Could the data below be copied out in full, word for word?

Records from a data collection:
• • • • •

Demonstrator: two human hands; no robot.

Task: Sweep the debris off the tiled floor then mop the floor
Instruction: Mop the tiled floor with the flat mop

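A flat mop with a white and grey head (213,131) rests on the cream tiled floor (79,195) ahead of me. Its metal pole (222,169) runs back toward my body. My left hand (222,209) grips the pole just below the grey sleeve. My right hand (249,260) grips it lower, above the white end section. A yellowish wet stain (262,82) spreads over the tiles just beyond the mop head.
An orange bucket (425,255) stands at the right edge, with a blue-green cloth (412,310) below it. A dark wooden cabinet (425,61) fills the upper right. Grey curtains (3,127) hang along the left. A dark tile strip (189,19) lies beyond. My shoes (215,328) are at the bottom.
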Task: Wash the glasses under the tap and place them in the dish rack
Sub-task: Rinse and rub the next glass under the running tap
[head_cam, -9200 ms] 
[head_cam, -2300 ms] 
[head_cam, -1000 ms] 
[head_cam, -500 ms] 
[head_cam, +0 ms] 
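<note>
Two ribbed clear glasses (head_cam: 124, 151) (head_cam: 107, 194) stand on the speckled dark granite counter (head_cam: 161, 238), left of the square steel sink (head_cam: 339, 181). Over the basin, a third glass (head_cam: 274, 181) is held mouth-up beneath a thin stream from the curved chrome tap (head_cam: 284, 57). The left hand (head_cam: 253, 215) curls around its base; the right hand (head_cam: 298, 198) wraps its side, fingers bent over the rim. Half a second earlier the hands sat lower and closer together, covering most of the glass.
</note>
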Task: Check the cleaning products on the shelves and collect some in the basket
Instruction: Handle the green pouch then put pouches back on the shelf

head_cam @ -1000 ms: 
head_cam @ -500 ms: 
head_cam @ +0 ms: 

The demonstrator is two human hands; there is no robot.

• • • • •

RESULT:
Demonstrator: two human hands; no robot.

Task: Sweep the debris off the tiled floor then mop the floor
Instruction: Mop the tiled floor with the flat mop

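A flat mop with a white and grey head (213,131) rests on the cream tiled floor (79,195) ahead of me. Its metal pole (222,169) runs back toward my body. My left hand (222,209) grips the pole just below the grey sleeve. My right hand (249,260) grips it lower, above the white end section. A yellowish wet stain (262,82) spreads over the tiles just beyond the mop head.
An orange bucket (425,255) stands at the right edge, with a blue-green cloth (412,310) below it. A dark wooden cabinet (425,61) fills the upper right. Grey curtains (3,127) hang along the left. A dark tile strip (189,19) lies beyond. My shoes (215,328) are at the bottom.
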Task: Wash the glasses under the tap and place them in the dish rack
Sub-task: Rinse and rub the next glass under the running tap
[head_cam, -9200 ms] 
[head_cam, -2300 ms] 
[head_cam, -1000 ms] 
[head_cam, -500 ms] 
[head_cam, +0 ms] 
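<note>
Two ribbed clear glasses (head_cam: 124, 151) (head_cam: 107, 194) stand on the speckled dark granite counter (head_cam: 161, 238), left of the square steel sink (head_cam: 339, 181). Over the basin, a third glass (head_cam: 274, 181) is held mouth-up beneath a thin stream from the curved chrome tap (head_cam: 284, 57). The left hand (head_cam: 253, 215) curls around its base; the right hand (head_cam: 298, 198) wraps its side, fingers bent over the rim. Half a second earlier the hands sat lower and closer together, covering most of the glass.
</note>
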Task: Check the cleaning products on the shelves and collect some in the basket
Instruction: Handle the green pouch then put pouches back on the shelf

head_cam @ -1000 ms: 
head_cam @ -500 ms: 
head_cam @ +0 ms: 

The demonstrator is two human hands; there is no robot.

No further answer is needed.